As a help to high thoughts of Christ, remember that beyond the skies, where things are measured by the right standard, Christ is held in the highest estimation. Think how God esteems the Only Begotten, His unspeakable gift to us. Consider what the angels think of Him, as they count it their highest honor to veil their faces at His feet. Consider what the blood-washed think of Him, as day without night they sing His well deserved praises. The more loftily we see Christ enthroned the more lowly we are when bowing before the foot of the throne, the more truly will we be prepared to act our part towards Him. High thoughts of Him increase our love. Therefore, think much of your Master’s excellencies. Study Him in His primeval glory, before He took your nature on Himself! Think of the mighty love which drew Him from His throne to die on the cross! Admire Him as He conquers all the power of hell! See Him risen, crowned, glorified! Bow before Him as the wonderful, the counselor, the mighty God; for only thus your love to Him be what it should.
This Christmas Sunday morning we will be actively engaged in just such an enterprise as we look at the fourth descriptive name of Jesus that Matthew gives us – the Deliverer (Mt. 2:13-15). Drawing upon his knowledge of God’s word and the audience to whom he was writing, Matthew sets forth in three verses a principle feature of Jesus’ glory.

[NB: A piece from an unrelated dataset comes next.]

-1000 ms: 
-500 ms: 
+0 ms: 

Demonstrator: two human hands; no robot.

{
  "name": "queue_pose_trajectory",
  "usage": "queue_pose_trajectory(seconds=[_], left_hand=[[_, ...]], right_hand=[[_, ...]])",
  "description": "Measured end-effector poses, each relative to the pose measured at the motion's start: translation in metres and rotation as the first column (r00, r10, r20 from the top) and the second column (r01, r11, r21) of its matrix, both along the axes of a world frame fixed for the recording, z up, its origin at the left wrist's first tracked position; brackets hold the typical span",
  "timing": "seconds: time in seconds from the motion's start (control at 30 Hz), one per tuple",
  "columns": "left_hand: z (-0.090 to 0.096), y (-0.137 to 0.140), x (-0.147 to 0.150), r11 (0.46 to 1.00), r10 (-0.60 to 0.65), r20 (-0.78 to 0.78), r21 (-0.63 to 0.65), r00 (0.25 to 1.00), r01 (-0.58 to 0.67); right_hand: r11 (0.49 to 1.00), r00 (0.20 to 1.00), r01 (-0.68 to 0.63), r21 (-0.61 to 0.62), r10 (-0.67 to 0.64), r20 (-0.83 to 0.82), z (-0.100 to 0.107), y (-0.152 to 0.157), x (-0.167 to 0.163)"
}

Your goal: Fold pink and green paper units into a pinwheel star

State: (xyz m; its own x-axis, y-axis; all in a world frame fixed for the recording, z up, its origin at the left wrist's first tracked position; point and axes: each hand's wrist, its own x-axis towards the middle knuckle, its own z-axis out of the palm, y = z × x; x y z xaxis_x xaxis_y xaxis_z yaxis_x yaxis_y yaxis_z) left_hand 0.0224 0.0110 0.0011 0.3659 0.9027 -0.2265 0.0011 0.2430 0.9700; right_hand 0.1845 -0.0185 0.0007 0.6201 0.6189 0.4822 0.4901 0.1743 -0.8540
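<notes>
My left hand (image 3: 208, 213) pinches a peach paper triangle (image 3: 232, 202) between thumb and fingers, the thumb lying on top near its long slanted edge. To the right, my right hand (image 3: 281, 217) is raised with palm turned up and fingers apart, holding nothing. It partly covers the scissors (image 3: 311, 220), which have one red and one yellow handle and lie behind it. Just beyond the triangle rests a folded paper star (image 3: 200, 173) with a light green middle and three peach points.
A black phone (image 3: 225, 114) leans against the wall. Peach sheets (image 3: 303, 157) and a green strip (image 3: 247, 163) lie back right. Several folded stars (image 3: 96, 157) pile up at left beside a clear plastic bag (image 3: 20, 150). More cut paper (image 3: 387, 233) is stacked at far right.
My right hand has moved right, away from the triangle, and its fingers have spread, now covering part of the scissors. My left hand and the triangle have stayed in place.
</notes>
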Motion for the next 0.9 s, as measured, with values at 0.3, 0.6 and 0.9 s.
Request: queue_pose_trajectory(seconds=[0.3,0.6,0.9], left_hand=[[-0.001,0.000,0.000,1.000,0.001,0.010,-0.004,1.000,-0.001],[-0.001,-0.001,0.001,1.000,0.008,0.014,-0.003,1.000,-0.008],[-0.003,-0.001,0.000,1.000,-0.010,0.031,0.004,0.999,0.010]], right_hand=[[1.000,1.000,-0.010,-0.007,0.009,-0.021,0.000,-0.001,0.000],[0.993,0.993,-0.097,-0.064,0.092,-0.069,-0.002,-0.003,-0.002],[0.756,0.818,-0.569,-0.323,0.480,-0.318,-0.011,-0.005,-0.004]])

As many of you know, Matthew writes his gospel using the template of the Pentateuch – the books of Moses. Indeed, the similarities between the five books of Moses and the 29 chapters of Matthew are impressive. But nowhere is the parallel more clearly seen than in Matthew’s presentation of the aftermath of Jesus’ birth. Immediately following the announcement of Jesus’ birth to Joseph in a dream, Matthew launches into the story of Herod’s depravity, the visit of the Magi, and the flight of Joseph and his family into Egypt. And it’s here in verses 13 through 15 that we see a fascinating picture of Jesus as God’s greatest Deliverer.
It’s a serious and shortsighted mistake to limit Jesus’ deliverance to one’s conversion experience. While being born again by the Spirit of God is essential, it is only the beginning of the full scope of the deliverance offered to us in Christ. A fuller vision of His deliverance is our aim this week.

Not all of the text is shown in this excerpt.